The task: Everything in the data gets repeated exactly, except for the pictures.

Dataset extract START

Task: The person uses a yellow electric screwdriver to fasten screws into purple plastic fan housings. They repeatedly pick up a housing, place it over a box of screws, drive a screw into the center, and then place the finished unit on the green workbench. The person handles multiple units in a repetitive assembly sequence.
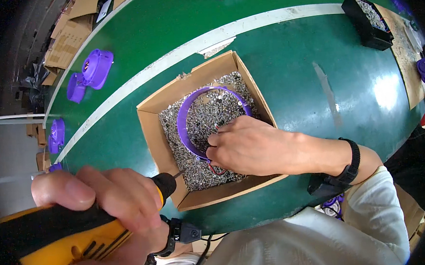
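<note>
A yellow and black power screwdriver (77, 235) is gripped in my left hand (114, 203). Its black chuck and thin bit point right, toward the near left edge of a cardboard box (158, 153). Loose small metal screws (196, 175) fill the box bottom. On them lies a purple ring-shaped plastic housing (183, 127), open in the middle, so screws show through it. My right hand (245, 147) reaches over the housing's near right side with fingers curled down inside it. Its fingertips are hidden, so what they pinch cannot be seen. A red and black wire (217, 170) trails beside the housing.
The box rests on a green table (301, 67). Purple housings (98, 69) stand beyond a white strip (263, 19) at the left and far side. A black bin of screws (368, 22) sits at the far right, near a brown board (405, 65). Cardboard boxes (70, 36) are stacked far left.
</note>
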Tool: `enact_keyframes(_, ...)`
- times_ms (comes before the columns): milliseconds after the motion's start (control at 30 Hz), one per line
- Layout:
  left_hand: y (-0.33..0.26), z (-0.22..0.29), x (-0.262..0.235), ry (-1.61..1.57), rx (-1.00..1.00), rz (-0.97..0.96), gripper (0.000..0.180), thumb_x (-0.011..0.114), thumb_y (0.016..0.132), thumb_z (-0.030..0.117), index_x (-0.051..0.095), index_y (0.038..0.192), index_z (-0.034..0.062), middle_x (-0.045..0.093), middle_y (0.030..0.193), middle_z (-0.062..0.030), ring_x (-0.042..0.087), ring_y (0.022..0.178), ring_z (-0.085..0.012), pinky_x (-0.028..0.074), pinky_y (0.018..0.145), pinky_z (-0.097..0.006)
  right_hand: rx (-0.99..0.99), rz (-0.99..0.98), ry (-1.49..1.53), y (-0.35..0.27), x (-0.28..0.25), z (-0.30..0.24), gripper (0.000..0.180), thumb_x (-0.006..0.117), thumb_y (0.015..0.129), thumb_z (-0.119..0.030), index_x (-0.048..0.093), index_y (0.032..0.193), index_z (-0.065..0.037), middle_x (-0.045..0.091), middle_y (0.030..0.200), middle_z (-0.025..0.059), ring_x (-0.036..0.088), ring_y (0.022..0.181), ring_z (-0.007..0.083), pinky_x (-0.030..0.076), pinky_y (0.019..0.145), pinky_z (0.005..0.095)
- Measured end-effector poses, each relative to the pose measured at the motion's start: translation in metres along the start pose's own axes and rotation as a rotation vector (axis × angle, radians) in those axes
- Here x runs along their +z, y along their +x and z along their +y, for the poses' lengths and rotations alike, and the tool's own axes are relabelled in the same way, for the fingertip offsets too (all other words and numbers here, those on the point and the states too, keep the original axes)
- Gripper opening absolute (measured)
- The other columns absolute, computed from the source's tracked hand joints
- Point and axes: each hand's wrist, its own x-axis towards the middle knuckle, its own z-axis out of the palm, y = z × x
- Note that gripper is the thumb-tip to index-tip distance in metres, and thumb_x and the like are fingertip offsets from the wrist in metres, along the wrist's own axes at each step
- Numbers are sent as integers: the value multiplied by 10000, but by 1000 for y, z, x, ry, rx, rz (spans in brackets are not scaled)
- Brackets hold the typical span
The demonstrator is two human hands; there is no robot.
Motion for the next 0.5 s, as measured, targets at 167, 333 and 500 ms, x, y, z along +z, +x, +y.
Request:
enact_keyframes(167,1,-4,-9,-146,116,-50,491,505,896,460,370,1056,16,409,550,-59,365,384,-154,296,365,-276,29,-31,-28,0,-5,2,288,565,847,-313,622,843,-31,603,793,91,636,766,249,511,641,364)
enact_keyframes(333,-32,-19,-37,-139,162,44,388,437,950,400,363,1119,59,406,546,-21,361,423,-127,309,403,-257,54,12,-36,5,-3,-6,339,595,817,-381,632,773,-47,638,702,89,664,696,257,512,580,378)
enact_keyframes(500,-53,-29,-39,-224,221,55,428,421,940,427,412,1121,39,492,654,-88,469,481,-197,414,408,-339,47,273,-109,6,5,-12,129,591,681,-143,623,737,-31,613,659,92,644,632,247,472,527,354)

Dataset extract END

Answer area:
Task: The person uses a yellow electric screwdriver to fasten screws into purple plastic fan housings. They repeatedly pick up a housing, place it over a box of screws, drive a screw into the center, and then place the finished unit on the green workbench. The person handles multiple units in a repetitive assembly sequence.
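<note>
A yellow and black power screwdriver (77, 235) is gripped in my left hand (114, 203). Its black chuck and thin bit point right, toward the near left edge of a cardboard box (158, 153). Loose small metal screws (196, 175) fill the box bottom. On them lies a purple ring-shaped plastic housing (183, 127), open in the middle, so screws show through it. My right hand (245, 147) reaches over the housing's near right side with fingers curled down inside it. Its fingertips are hidden, so what they pinch cannot be seen. A red and black wire (217, 170) trails beside the housing.
The box rests on a green table (301, 67). Purple housings (98, 69) stand beyond a white strip (263, 19) at the left and far side. A black bin of screws (368, 22) sits at the far right, near a brown board (405, 65). Cardboard boxes (70, 36) are stacked far left.
</note>
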Tool: `enact_keyframes(_, ...)`
- times_ms (comes before the columns): milliseconds after the motion's start (control at 30 Hz), one per line
- Layout:
  left_hand: y (-0.33..0.26), z (-0.22..0.29), x (-0.262..0.235), ry (-1.61..1.57), rx (-1.00..1.00), rz (-0.97..0.96), gripper (0.000..0.180), thumb_x (-0.011..0.114), thumb_y (0.016..0.132), thumb_z (-0.030..0.117), index_x (-0.051..0.095), index_y (0.038..0.192), index_z (-0.034..0.062), middle_x (-0.045..0.093), middle_y (0.030..0.193), middle_z (-0.062..0.030), ring_x (-0.042..0.087), ring_y (0.022..0.178), ring_z (-0.085..0.012), pinky_x (-0.028..0.074), pinky_y (0.018..0.145), pinky_z (-0.097..0.006)
  right_hand: rx (-0.99..0.99), rz (-0.99..0.98), ry (-1.49..1.53), y (-0.35..0.27), x (-0.28..0.25), z (-0.30..0.24), gripper (0.000..0.180), thumb_x (-0.006..0.117), thumb_y (0.015..0.129), thumb_z (-0.119..0.030), index_x (-0.048..0.093), index_y (0.032..0.193), index_z (-0.065..0.037), middle_x (-0.045..0.091), middle_y (0.030..0.200), middle_z (-0.025..0.059), ring_x (-0.036..0.088), ring_y (0.022..0.181), ring_z (-0.007..0.083), pinky_x (-0.030..0.076), pinky_y (0.019..0.145), pinky_z (0.005..0.095)
- Measured end-effector poses, each relative to the pose measured at the motion's start: translation in metres along the start pose's own axes and rotation as a rotation vector (axis × angle, radians) in those axes
- Here x runs along their +z, y along their +x and z along their +y, for the poses' lengths and rotations alike, and the tool's own axes are relabelled in the same way, for the fingertip offsets too (all other words and numbers here, those on the point and the states too, keep the original axes)
- Gripper opening absolute (measured)
- The other columns absolute, computed from the source's tracked hand joints
- Point and axes: each hand's wrist, its own x-axis towards the middle knuckle, its own z-axis out of the palm, y = z × x
- Note that gripper is the thumb-tip to index-tip distance in metres, and thumb_x and the like are fingertip offsets from the wrist in metres, along the wrist's own axes at each step
- Numbers are sent as integers: the value multiplied by 10000, but by 1000 for y, z, x, ry, rx, rz (spans in brackets are not scaled)
- Brackets hold the typical span
The demonstrator is two human hands; there is no robot.
Motion for the next 0.5 s, as measured, targets at 167, 333 and 500 ms, x, y, z along +z, +x, +y.
Request:
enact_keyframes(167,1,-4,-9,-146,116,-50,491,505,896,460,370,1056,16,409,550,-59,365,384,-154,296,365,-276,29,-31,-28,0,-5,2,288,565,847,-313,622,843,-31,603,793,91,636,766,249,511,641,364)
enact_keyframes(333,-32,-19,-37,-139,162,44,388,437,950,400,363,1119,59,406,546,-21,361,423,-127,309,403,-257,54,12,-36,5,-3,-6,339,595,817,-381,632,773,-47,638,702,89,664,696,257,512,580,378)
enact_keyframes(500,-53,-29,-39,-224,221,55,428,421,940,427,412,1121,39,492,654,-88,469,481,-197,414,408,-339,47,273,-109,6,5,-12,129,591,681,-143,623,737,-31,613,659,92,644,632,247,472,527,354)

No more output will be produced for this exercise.